[Dataset items]
....................
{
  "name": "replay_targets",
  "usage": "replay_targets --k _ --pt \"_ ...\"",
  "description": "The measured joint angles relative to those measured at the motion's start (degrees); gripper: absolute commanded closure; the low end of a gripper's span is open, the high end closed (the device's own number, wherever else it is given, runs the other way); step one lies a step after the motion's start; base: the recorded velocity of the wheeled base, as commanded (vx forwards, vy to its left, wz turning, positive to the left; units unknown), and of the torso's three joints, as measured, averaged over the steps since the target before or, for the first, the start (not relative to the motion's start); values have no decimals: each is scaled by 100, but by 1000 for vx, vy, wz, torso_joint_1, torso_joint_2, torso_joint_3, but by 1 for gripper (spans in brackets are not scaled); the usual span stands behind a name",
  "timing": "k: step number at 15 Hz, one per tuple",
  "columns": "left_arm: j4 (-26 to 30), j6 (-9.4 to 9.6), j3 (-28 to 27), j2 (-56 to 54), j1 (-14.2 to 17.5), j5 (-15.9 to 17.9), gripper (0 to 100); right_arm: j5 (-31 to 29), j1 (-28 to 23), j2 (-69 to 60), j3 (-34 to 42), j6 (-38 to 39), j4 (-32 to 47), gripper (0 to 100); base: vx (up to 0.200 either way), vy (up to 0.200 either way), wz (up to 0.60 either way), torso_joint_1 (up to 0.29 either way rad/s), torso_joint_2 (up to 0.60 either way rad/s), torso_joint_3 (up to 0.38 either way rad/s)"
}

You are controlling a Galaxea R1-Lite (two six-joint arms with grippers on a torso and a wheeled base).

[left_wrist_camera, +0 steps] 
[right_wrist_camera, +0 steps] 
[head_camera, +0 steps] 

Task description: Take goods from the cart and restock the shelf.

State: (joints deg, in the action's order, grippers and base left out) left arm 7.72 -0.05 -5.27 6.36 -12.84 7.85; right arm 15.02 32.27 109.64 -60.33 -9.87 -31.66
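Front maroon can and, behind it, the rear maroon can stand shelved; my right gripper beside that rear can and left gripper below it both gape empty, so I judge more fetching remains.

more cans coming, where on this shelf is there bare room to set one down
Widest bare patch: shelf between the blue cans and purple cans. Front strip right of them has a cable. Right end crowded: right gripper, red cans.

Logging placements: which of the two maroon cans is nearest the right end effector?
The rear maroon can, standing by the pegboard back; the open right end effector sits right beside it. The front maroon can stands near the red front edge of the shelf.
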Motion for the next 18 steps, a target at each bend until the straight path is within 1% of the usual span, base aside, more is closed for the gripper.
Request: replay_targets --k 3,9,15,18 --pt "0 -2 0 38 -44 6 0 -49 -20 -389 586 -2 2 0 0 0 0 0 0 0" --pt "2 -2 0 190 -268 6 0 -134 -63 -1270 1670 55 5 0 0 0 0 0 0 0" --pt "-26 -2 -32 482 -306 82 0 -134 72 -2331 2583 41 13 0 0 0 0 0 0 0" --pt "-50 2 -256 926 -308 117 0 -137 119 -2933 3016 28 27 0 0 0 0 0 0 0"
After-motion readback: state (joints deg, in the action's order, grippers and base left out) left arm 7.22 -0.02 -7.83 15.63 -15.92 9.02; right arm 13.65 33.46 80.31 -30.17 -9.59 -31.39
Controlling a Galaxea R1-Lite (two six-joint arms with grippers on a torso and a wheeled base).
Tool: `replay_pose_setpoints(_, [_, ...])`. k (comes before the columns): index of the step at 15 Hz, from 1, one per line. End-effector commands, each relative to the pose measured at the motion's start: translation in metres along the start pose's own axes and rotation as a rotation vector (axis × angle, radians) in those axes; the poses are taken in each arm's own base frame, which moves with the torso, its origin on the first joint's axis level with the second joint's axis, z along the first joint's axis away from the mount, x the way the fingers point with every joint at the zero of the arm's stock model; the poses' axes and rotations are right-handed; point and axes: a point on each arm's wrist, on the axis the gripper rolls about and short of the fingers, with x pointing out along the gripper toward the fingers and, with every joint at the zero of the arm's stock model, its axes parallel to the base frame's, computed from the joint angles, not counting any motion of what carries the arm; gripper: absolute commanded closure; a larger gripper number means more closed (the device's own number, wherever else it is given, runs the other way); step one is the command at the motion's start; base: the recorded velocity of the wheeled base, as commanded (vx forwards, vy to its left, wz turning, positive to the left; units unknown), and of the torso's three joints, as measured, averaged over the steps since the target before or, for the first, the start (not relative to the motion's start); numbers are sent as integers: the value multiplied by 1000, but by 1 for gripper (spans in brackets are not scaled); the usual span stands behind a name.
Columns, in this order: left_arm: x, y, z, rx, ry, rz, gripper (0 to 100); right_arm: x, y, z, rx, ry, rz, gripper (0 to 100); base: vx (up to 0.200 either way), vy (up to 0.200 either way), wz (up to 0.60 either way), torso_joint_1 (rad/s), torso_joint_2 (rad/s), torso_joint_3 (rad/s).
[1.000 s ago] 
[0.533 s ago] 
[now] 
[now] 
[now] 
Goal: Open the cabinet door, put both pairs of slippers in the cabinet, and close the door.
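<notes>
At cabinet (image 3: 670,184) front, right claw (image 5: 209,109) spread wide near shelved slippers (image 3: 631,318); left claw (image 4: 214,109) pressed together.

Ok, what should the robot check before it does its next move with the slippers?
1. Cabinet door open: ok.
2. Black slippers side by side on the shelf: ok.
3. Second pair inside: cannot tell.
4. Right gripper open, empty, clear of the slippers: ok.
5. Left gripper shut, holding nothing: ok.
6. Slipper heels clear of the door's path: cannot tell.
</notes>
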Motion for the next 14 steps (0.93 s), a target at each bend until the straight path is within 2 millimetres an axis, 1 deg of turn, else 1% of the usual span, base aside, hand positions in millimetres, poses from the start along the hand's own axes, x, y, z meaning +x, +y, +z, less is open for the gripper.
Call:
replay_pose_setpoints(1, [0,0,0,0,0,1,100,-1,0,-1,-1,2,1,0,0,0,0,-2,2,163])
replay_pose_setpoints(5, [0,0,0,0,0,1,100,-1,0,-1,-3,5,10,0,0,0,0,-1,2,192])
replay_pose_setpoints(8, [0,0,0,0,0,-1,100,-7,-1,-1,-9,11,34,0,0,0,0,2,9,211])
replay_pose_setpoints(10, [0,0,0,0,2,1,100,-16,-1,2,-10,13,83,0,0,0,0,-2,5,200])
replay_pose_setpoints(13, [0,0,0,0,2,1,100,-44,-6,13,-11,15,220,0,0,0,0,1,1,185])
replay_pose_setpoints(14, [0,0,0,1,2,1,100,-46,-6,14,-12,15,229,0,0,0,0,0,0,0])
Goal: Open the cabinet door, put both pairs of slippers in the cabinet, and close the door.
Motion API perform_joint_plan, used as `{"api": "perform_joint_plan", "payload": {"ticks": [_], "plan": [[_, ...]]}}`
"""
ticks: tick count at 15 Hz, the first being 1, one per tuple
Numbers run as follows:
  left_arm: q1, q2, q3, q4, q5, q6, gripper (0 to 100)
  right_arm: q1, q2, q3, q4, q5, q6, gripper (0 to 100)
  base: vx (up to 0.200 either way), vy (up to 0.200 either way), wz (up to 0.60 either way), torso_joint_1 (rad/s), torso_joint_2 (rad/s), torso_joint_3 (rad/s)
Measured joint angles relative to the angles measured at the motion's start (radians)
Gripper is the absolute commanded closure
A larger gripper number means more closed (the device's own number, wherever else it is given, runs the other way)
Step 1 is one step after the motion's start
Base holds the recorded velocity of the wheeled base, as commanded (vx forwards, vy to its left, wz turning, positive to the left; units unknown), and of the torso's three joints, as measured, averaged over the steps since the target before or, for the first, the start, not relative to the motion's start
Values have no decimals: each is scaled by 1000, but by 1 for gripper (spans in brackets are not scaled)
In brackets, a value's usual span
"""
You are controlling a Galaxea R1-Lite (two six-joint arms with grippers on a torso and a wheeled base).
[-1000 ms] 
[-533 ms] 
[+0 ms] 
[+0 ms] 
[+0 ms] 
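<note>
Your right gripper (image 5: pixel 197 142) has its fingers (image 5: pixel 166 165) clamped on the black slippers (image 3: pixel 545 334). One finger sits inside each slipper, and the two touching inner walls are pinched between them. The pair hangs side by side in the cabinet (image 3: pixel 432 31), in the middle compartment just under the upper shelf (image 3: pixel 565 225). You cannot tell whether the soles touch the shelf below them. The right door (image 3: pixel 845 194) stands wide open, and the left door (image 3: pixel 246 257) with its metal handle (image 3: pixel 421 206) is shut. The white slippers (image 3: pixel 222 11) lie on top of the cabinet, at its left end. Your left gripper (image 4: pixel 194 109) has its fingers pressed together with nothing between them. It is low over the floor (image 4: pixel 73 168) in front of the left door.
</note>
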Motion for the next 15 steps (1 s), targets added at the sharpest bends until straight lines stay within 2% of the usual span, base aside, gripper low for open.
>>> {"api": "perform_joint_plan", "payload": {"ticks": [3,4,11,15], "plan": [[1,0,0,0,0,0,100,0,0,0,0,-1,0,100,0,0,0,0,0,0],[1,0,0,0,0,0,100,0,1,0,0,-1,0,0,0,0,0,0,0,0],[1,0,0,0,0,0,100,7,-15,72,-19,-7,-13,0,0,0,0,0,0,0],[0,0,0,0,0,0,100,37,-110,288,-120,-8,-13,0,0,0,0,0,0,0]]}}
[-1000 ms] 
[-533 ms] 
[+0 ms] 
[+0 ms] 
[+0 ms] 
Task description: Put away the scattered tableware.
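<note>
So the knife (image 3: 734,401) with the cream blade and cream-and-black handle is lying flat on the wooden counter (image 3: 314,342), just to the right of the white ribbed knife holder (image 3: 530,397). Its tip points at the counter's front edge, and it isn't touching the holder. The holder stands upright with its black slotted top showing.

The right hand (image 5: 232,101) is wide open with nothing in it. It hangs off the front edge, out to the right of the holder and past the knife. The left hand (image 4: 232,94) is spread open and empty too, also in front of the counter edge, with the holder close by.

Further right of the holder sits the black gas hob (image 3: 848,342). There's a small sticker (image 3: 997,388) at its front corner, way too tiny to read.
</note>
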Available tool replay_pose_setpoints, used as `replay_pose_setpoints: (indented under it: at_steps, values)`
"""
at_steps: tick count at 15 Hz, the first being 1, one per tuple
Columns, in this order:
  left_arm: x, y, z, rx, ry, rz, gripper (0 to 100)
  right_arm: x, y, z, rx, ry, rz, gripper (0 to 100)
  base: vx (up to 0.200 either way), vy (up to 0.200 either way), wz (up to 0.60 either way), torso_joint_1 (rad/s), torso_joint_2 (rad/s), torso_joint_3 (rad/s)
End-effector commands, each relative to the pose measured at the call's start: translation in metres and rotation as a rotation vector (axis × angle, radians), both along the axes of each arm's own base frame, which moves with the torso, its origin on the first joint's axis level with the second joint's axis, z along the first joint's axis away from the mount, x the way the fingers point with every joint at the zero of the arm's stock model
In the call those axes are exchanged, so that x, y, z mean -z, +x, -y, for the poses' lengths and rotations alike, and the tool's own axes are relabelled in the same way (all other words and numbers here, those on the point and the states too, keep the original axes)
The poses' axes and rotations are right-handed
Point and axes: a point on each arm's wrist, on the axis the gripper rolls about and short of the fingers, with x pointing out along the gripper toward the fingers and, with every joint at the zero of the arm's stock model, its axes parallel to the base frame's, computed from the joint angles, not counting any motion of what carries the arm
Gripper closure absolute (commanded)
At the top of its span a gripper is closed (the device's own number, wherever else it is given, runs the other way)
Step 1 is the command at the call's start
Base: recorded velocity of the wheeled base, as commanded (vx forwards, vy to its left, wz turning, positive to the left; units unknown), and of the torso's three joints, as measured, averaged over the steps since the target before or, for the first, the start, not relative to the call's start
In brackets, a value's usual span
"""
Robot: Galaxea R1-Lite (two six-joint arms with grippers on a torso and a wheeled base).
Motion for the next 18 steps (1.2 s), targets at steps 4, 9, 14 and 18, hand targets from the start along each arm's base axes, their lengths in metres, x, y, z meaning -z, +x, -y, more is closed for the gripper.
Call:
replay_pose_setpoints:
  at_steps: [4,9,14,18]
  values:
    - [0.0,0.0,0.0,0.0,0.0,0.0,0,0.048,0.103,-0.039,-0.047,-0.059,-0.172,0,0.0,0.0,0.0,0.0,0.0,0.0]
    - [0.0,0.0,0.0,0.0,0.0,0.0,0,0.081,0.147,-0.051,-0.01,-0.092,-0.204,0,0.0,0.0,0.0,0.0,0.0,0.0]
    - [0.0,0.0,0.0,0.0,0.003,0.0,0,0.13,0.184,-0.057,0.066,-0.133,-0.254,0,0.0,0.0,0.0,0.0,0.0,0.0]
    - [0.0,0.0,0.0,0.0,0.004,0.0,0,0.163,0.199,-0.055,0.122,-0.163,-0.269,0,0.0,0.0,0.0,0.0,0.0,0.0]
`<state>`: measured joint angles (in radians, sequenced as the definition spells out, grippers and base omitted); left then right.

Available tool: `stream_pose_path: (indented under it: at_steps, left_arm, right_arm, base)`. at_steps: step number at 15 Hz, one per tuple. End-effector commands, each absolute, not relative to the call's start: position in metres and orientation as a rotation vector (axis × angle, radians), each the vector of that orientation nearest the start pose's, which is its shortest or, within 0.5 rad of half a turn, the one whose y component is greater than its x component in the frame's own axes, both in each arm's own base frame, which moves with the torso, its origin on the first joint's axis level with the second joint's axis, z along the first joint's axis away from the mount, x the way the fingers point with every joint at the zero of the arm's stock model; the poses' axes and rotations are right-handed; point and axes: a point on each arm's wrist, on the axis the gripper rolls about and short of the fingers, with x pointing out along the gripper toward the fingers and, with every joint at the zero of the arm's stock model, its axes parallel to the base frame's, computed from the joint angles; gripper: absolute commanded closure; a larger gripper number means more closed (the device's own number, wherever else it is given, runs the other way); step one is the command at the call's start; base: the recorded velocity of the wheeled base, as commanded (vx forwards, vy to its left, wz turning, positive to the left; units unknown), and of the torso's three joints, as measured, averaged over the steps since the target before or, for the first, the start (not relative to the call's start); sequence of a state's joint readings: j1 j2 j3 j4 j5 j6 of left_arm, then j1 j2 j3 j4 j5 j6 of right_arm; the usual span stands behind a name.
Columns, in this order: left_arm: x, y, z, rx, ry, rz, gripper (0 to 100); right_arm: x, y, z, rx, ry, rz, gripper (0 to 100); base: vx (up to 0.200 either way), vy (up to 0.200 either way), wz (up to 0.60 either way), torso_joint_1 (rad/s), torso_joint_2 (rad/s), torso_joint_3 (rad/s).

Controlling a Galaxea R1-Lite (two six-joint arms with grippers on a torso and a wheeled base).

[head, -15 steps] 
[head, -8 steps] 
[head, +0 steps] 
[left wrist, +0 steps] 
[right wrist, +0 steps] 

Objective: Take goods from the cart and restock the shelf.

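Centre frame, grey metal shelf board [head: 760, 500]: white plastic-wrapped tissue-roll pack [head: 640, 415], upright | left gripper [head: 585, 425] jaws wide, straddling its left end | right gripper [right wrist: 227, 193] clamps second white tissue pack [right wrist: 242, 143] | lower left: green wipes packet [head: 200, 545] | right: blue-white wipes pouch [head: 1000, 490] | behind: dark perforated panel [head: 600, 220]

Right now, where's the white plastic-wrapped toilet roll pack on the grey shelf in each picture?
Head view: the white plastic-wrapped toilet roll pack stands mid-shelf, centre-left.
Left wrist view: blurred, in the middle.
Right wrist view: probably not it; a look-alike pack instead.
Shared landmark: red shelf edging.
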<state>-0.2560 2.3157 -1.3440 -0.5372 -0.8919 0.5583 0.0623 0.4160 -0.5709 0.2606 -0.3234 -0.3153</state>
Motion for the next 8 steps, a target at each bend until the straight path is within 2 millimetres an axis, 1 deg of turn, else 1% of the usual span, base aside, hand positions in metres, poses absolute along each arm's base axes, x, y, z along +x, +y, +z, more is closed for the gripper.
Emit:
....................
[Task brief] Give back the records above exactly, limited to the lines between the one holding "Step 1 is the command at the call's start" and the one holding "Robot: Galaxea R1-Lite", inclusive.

[Written response]
Step 1 is the command at the call's start
Base: recorded velocity of the wheeled base, as commanded (vx forwards, vy to its left, wz turning, positive to the left; units unknown), and of the torso's three joints, as measured, averaged over the steps since the target before or, for the first, the start, not relative to the call's start
In brackets, a value's usual span
"""
Robot: Galaxea R1-Lite (two six-joint arms with grippers on a torso and a wheeled base).

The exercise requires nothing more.